**DATA:**

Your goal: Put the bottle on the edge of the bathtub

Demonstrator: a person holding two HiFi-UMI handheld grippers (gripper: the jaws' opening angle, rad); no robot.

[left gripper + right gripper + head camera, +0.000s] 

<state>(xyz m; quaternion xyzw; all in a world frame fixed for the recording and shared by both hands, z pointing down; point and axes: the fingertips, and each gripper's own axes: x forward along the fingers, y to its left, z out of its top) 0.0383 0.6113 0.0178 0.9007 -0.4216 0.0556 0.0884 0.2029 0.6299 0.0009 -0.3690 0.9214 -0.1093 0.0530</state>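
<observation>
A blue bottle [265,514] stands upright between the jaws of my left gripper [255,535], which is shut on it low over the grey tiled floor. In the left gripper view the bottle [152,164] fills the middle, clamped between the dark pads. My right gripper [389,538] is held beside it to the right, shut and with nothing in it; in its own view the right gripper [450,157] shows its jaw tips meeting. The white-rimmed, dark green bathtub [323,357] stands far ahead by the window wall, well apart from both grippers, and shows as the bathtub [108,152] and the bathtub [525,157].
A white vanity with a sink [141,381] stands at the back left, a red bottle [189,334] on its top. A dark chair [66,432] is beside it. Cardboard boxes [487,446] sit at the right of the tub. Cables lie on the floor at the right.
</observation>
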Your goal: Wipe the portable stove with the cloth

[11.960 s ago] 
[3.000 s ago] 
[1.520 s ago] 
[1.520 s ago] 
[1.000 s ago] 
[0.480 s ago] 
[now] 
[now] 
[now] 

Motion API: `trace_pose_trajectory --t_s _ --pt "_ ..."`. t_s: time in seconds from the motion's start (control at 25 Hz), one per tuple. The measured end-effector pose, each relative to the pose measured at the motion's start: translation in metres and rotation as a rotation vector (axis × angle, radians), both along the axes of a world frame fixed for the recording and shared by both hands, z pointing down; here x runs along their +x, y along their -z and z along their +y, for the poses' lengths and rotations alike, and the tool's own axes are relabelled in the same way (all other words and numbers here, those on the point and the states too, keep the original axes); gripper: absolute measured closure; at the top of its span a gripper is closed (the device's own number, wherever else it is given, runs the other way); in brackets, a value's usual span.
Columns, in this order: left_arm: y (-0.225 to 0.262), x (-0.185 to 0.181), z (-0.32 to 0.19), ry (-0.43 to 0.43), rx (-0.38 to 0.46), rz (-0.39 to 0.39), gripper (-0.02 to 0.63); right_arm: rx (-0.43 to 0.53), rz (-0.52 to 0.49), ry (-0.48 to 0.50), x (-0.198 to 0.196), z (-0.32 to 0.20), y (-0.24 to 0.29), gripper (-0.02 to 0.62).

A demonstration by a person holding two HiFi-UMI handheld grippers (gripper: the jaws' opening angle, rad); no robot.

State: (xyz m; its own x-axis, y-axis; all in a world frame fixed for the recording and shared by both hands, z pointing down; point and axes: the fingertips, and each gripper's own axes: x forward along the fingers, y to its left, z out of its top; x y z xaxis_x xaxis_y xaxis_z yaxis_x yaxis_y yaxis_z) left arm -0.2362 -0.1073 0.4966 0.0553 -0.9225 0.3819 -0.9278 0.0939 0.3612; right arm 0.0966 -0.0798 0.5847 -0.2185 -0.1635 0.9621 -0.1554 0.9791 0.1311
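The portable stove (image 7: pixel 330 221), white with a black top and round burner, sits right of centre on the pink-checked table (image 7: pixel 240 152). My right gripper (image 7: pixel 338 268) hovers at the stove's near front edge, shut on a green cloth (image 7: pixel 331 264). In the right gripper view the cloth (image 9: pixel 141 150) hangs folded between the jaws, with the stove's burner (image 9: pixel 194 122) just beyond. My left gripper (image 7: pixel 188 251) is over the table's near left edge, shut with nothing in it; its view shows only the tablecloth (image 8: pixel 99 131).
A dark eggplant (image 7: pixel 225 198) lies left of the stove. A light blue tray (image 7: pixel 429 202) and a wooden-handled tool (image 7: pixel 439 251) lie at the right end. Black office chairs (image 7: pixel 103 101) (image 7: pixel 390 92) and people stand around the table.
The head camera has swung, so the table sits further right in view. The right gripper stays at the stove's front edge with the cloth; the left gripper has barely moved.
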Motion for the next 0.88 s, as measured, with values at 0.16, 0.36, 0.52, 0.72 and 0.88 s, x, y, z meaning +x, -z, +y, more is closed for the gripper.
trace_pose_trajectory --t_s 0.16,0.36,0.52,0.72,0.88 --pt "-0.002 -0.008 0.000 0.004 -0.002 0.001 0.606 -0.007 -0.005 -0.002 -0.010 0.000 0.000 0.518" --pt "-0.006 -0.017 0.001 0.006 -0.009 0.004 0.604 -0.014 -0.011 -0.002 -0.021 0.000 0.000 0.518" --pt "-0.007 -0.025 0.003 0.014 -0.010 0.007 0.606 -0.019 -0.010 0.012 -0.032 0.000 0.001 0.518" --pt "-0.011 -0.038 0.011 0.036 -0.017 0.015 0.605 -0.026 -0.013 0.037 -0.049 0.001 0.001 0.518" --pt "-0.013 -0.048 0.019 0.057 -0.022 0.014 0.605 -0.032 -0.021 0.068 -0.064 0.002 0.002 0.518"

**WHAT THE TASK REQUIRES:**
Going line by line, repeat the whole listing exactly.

**ANSWER BOX:**
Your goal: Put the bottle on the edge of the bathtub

Demonstrator: a person holding two HiFi-UMI handheld grippers (gripper: the jaws' opening angle, rad); no robot.

[left gripper + right gripper + head camera, +0.000s] 

<state>(xyz m; quaternion xyzw; all in a world frame fixed for the recording and shared by both hands, z pointing down; point and axes: the fingertips, and each gripper's own axes: x forward along the fingers, y to its left, z out of its top) 0.0383 0.6113 0.0178 0.9007 -0.4216 0.0556 0.0884 0.2029 0.6299 0.0009 -0.3690 0.9214 -0.1093 0.0530</state>
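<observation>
A blue bottle [265,514] stands upright between the jaws of my left gripper [255,535], which is shut on it low over the grey tiled floor. In the left gripper view the bottle [152,164] fills the middle, clamped between the dark pads. My right gripper [389,538] is held beside it to the right, shut and with nothing in it; in its own view the right gripper [450,157] shows its jaw tips meeting. The white-rimmed, dark green bathtub [323,357] stands far ahead by the window wall, well apart from both grippers, and shows as the bathtub [108,152] and the bathtub [525,157].
A white vanity with a sink [141,381] stands at the back left, a red bottle [189,334] on its top. A dark chair [66,432] is beside it. Cardboard boxes [487,446] sit at the right of the tub. Cables lie on the floor at the right.
</observation>
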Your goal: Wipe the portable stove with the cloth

[11.960 s ago] 
[3.000 s ago] 
[1.520 s ago] 
[1.520 s ago] 
[1.000 s ago] 
[0.480 s ago] 
[now] 
[now] 
[now] 

Motion API: `trace_pose_trajectory --t_s _ --pt "_ ..."`. t_s: time in seconds from the motion's start (control at 25 Hz), one per tuple. The measured end-effector pose, each relative to the pose measured at the motion's start: translation in metres and rotation as a rotation vector (axis × angle, radians), both along the axes of a world frame fixed for the recording and shared by both hands, z pointing down; here x runs along their +x, y along their -z and z along their +y, for the poses' lengths and rotations alike, and the tool's own axes are relabelled in the same way (all other words and numbers here, those on the point and the states too, keep the original axes); gripper: absolute measured closure; at the top of its span a gripper is closed (the device's own number, wherever else it is given, runs the other way); in brackets, a value's usual span.
Columns, in this order: left_arm: y (-0.225 to 0.262), x (-0.185 to 0.181), z (-0.32 to 0.19), ry (-0.43 to 0.43), rx (-0.38 to 0.46), rz (-0.39 to 0.39), gripper (-0.02 to 0.63); right_arm: rx (-0.43 to 0.53), rz (-0.52 to 0.49), ry (-0.48 to 0.50), x (-0.198 to 0.196), z (-0.32 to 0.20), y (-0.24 to 0.29), gripper (-0.02 to 0.62).

A demonstration by a person holding two HiFi-UMI handheld grippers (gripper: the jaws' opening angle, rad); no robot.

State: (xyz m; its own x-axis, y-axis; all in a world frame fixed for the recording and shared by both hands, z pointing down; point and axes: the fingertips, and each gripper's own axes: x forward along the fingers, y to its left, z out of its top; x y z xaxis_x xaxis_y xaxis_z yaxis_x yaxis_y yaxis_z) left arm -0.2362 -0.1073 0.4966 0.0553 -0.9225 0.3819 -0.9278 0.0939 0.3612; right arm 0.0966 -0.0798 0.5847 -0.2185 -0.1635 0.9621 -0.1554 0.9791 0.1311
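The portable stove (image 7: pixel 330 221), white with a black top and round burner, sits right of centre on the pink-checked table (image 7: pixel 240 152). My right gripper (image 7: pixel 338 268) hovers at the stove's near front edge, shut on a green cloth (image 7: pixel 331 264). In the right gripper view the cloth (image 9: pixel 141 150) hangs folded between the jaws, with the stove's burner (image 9: pixel 194 122) just beyond. My left gripper (image 7: pixel 188 251) is over the table's near left edge, shut with nothing in it; its view shows only the tablecloth (image 8: pixel 99 131).
A dark eggplant (image 7: pixel 225 198) lies left of the stove. A light blue tray (image 7: pixel 429 202) and a wooden-handled tool (image 7: pixel 439 251) lie at the right end. Black office chairs (image 7: pixel 103 101) (image 7: pixel 390 92) and people stand around the table.
The head camera has swung, so the table sits further right in view. The right gripper stays at the stove's front edge with the cloth; the left gripper has barely moved.
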Motion for the next 0.88 s, as measured, with values at 0.16, 0.36, 0.52, 0.72 and 0.88 s, x, y, z meaning +x, -z, +y, more is closed for the gripper.
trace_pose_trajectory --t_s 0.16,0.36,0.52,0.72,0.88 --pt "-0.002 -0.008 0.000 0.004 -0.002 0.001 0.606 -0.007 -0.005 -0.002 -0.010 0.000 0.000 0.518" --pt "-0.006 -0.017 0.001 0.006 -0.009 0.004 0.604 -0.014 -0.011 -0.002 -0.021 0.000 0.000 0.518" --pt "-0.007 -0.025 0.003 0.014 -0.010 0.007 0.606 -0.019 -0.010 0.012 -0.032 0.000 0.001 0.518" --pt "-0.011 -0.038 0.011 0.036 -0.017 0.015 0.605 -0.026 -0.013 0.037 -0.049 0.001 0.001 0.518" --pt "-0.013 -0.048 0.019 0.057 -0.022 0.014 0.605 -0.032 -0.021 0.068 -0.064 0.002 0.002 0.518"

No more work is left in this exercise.